▸ Exercise
From the entries below, please gather each line containing the string "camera".

▸ Items listed in a dataset
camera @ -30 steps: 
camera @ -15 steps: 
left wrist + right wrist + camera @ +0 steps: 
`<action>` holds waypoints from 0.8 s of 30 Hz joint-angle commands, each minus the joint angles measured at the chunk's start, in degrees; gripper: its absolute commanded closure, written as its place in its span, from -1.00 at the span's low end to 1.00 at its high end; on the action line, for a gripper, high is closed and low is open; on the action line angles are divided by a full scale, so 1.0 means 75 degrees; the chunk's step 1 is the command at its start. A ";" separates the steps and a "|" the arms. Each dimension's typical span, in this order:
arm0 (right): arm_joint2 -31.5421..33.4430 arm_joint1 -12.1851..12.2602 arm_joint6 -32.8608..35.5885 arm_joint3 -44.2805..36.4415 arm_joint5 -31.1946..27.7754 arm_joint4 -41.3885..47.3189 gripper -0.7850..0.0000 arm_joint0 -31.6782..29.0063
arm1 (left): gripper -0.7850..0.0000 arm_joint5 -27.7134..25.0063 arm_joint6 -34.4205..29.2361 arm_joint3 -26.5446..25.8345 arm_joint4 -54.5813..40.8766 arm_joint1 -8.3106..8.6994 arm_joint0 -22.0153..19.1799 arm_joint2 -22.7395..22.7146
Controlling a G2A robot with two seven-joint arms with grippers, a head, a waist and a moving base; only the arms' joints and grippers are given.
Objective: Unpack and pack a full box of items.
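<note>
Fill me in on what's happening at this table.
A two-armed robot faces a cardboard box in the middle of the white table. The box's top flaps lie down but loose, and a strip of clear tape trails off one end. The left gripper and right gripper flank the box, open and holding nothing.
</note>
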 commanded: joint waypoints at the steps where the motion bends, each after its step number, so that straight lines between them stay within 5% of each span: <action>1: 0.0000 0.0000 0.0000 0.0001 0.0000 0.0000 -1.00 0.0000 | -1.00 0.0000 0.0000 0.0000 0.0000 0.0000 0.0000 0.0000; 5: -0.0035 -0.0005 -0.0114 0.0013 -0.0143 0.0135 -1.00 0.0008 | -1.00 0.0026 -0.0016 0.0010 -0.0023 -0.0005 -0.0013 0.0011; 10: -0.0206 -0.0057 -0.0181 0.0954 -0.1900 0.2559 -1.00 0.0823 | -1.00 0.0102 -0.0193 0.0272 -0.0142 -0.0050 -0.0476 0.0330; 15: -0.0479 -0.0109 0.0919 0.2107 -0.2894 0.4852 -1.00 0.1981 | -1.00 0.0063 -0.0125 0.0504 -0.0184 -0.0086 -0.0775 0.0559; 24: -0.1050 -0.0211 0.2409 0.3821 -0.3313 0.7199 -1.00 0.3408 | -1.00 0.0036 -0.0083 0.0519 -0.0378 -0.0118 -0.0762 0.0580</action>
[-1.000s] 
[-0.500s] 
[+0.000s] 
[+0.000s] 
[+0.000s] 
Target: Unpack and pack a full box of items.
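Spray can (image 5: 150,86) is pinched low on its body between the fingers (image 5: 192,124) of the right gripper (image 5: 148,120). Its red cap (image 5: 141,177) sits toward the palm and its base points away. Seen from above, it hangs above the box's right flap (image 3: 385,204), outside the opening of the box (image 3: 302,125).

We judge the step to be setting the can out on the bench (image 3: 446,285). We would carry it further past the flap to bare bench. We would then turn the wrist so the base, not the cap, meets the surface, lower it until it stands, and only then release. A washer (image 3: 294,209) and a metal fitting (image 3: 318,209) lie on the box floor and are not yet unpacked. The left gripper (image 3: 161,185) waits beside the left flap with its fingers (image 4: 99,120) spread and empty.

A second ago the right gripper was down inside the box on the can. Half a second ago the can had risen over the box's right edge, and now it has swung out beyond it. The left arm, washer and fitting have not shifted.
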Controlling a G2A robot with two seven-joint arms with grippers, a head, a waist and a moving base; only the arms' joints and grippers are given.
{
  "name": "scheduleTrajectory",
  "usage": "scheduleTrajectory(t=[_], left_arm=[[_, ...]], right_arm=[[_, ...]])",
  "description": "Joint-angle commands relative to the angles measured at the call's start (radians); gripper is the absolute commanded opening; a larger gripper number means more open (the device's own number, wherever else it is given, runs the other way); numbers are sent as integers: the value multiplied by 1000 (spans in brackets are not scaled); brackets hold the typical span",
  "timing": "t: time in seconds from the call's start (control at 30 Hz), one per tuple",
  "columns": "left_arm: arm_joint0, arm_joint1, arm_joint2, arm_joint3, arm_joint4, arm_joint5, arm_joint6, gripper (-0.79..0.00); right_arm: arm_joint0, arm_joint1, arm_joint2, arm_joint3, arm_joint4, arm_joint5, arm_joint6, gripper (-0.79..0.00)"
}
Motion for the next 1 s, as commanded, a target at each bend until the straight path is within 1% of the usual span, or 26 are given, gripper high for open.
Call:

▸ Result
camera @ -30 steps: 
camera @ -15 steps: 
left wrist + right wrist + camera @ +0 steps: 

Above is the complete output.